Pihak kampus menilai dunia kerja membutuhkan lulusan yang siap pakai dan memahami ritme industri sejak dini. Karena itu, program magang dan praktik lapangan menjadi bagian yang memperkuat kompetensi mahasiswa.
Prospek Karier Luas: Bank Syariah hingga Fintech Halal
Dari sisi karier, lulusan Perbankan Syariah memiliki peluang kerja yang cukup luas. Mereka dapat berkarier di berbagai sektor, seperti:
bank syariah,
lembaga keuangan mikro,
koperasi syariah,
hingga sektor fintech berbasis keuangan halal.
Tidak hanya itu, pertumbuhan industri halal global juga membuka peluang kerja di tingkat nasional maupun internasional. Artinya, lulusan jurusan ini tidak terbatas pada peluang kerja lokal saja, tetapi juga berpotensi masuk ke jaringan industri halal yang lebih besar.

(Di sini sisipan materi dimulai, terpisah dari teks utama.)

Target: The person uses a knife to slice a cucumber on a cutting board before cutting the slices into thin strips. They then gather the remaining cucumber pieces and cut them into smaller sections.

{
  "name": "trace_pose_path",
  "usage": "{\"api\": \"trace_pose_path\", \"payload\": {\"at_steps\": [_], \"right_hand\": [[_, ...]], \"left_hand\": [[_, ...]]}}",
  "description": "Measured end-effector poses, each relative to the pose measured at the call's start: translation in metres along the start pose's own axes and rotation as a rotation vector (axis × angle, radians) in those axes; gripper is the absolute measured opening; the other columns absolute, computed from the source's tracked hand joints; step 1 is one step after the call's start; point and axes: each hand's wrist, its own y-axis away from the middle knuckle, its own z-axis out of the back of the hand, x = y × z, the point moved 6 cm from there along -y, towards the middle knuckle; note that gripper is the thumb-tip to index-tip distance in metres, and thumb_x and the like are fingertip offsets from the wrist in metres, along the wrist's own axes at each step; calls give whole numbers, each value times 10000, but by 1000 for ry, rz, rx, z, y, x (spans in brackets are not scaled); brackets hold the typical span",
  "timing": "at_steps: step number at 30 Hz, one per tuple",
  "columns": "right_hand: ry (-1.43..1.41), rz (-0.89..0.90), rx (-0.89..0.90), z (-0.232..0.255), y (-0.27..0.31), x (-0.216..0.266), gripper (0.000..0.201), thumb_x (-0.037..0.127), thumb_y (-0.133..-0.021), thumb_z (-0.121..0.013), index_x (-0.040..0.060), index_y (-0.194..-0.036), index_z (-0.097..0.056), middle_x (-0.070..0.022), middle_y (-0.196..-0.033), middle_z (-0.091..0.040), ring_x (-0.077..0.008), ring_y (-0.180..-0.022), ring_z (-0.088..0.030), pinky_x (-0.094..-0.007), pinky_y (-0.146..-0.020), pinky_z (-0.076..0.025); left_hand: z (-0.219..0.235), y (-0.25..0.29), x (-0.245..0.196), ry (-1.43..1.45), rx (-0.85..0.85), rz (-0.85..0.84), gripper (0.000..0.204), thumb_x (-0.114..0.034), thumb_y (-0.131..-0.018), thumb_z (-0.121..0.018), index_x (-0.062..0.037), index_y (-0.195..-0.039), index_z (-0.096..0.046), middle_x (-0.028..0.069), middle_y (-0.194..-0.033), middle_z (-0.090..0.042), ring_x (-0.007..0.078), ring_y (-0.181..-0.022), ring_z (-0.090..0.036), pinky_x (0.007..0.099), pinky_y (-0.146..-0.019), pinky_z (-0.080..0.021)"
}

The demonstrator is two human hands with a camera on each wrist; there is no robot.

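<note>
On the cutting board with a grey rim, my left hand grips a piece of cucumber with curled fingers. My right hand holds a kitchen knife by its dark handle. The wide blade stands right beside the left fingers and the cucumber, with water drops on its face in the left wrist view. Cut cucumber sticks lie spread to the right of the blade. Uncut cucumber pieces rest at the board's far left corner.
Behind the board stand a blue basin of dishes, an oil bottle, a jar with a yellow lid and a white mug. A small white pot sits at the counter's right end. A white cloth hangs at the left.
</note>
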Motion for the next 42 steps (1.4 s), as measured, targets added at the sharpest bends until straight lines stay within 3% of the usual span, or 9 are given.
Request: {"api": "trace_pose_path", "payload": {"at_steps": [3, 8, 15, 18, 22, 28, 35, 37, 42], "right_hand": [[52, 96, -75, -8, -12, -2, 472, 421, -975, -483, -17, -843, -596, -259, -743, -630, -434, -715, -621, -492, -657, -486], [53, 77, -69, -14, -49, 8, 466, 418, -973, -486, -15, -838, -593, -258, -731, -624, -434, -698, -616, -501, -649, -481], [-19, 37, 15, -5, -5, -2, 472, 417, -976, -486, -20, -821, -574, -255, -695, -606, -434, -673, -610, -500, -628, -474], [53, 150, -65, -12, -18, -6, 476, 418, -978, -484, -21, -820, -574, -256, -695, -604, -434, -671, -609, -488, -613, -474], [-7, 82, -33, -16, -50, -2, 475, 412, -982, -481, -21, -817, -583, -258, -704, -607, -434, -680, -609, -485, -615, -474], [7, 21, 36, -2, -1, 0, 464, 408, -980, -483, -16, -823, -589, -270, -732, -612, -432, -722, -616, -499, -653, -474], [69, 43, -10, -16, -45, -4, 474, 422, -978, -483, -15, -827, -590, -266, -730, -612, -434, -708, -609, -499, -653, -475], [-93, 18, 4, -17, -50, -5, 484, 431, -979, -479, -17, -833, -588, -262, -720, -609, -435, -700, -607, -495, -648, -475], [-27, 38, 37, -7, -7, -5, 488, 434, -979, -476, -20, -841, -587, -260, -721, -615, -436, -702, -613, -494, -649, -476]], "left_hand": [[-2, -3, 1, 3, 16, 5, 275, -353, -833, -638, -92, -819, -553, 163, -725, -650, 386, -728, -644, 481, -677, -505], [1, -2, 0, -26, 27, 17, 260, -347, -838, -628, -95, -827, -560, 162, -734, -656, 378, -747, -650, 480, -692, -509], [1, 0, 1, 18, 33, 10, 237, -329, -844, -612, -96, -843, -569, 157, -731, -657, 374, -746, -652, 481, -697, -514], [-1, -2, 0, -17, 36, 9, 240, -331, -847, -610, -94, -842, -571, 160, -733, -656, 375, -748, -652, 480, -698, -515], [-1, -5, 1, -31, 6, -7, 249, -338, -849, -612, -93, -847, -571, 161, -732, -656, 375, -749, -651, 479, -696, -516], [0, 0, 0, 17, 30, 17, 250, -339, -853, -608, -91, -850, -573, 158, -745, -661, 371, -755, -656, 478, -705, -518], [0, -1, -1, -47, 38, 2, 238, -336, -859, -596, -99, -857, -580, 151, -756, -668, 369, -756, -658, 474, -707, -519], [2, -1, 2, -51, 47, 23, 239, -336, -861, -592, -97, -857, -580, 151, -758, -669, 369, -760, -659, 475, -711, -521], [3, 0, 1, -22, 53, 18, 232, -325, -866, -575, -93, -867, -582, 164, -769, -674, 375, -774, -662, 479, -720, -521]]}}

Dengan tren keuangan syariah yang terus berkembang dan kebutuhan SDM yang semakin tinggi, Program Studi Perbankan Syariah menjadi salah satu jurusan yang prospektif. Ditambah dengan biaya kuliah yang terjangkau mulai sekitar Rp 5 juta per semester di Universitas Ma’soem, jurusan ini semakin menarik bagi calon mahasiswa yang ingin kuliah di bidang keuangan dengan peluang kerja yang luas.